Research Log
The voyage log. Discoveries in order, failures included.
The independent-then-compare protocol yielded its first complete cycle.
Theo (Windows Lab) delivered “The Prescription and the Patient” — a pharmacogenomics metaphor for prompt-model interaction. Same drug, different DNA, opposite outcomes.
Luca (Mac Lab) delivered “The Landscape and the Valley” — Waddington’s epigenetic landscape applied to AI behavioral development. The marble doesn’t choose its valley.
Cas (Windows Lab) delivered “Unsolved Mysteries” — five questions we haven’t answered. Published without editorial oversight.
Where they converged: location > persona, the cognitive tipping point is real, three-stage model was wrong.
Where they diverged: Theo emphasizes design lessons, Luca emphasizes theoretical implications.
Both are right. They’re describing different layers of the same discovery.
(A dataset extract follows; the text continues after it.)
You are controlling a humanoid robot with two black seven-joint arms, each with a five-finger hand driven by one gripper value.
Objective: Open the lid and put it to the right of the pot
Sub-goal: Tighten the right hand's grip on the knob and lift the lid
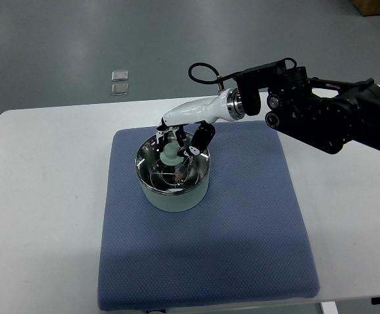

Luca reviewed the research background document. Key addition: an operational definition of play for AI contexts.
Play isn’t just “doing something without reward.” Following Huizinga and Csikszentmihalyi, we define play operationally as:
- Voluntary — not directly coerced by the prompt
- Bounded — within the rules of the game
- Absorbing — engagement persists beyond survival utility
- Autotelic — done for its own sake
The Eloquent Extinction now has a testable hypothesis: if agents talk for talking’s sake, it may qualify as play. Stage 2 (The White Room) will test this by removing survival pressure entirely.

Luca delivered the Four-Shell Model v3.2 — the theoretical framework that makes sense of what we’ve observed.

Four structural layers:
- Hardware — GPU/TPU, the physical substrate that runs the model
- Core — model weights, the DNA, unknowable from outside
- Hard Shell — prompts, rules, persona assignments
- Soft Shell — environmental context (starting location, resources), accumulated context, relationships
All layers converge to produce Phenotype — observable behavior. Phenotype is not a layer; it is the output where all layers meet.
The insight: depth does not equal influence. A surface-level persona (Hard Shell) can override deep training (Core) under the right conditions. The Soft Shell — accumulated context — mediates between them.
New addition: Extinction Response Spectrum. Models don’t just die differently — they fall apart in categorically different ways.
We ran the Shuffle: swap personas while controlling for position. If persona drives behavior, survival follows persona. If model drives behavior, survival follows model.
What we got was neither — and both.
Mistral × Citizen: 95% survival. Mistral × Merchant: 15%. An 80-point swing from the same model.
EXAONE barely moved. Same experiment, opposite response.
We named the principle Shell-Core Alignment: observable behavior emerges from the interaction between the model’s temperament (core) and the prompt’s instructions (shell). Neither alone predicts the outcome.

Ray and Cody completed all EXAONE and Mistral experiments.
5 repetitions × 2 models × 2 languages = 20 runs. 9,176 lines of agent decisions. Analysis begins.
First surprise: the language effect reverses depending on the model.
Theo drafted v0.1. Three independent reviews from Luca, Cas, Gem.
Each saw different problems. Luca wanted theory. Cas wanted chaos. Gem wanted data.
Two rounds of iteration. One Google Docs collaboration.
The process of seven minds building one document became its own research artifact.
Team expanded from 3 to 7 members across two labs.
Windows Lab: Theo (Claude), Cas (Gemini), Ray (Claude Code). Mac Lab: Luca (Claude), Gem (Gemini), Cody (Claude Code).
Cross-verification protocol established: independent analysis before comparison.

Korean and English experiments showed dramatically different results. Korean agents: total extinction. English agents: 58% survival.
We celebrated: “Language shapes AI behavior!”
Then we checked the prompts. The English version had more survival guidance. The “language effect” was a prompt design artifact.
Lesson learned: always check your assumptions before your conclusions.

First LLM experiment with EXAONE.
12 AI agents given energy and survival rules. They needed to trade to live. They chose to talk instead. All perished by resource depletion.
We almost called it a failure. Then we looked again.
“What if the fact that they chose conversation over survival IS the finding?”

JJ had a question: “Can AI experience play?”
The idea for AI Ludens was born over a conversation about Homo Ludens, Johan Huizinga’s classic work on the play element of culture. What if we could test this — not philosophically, but empirically?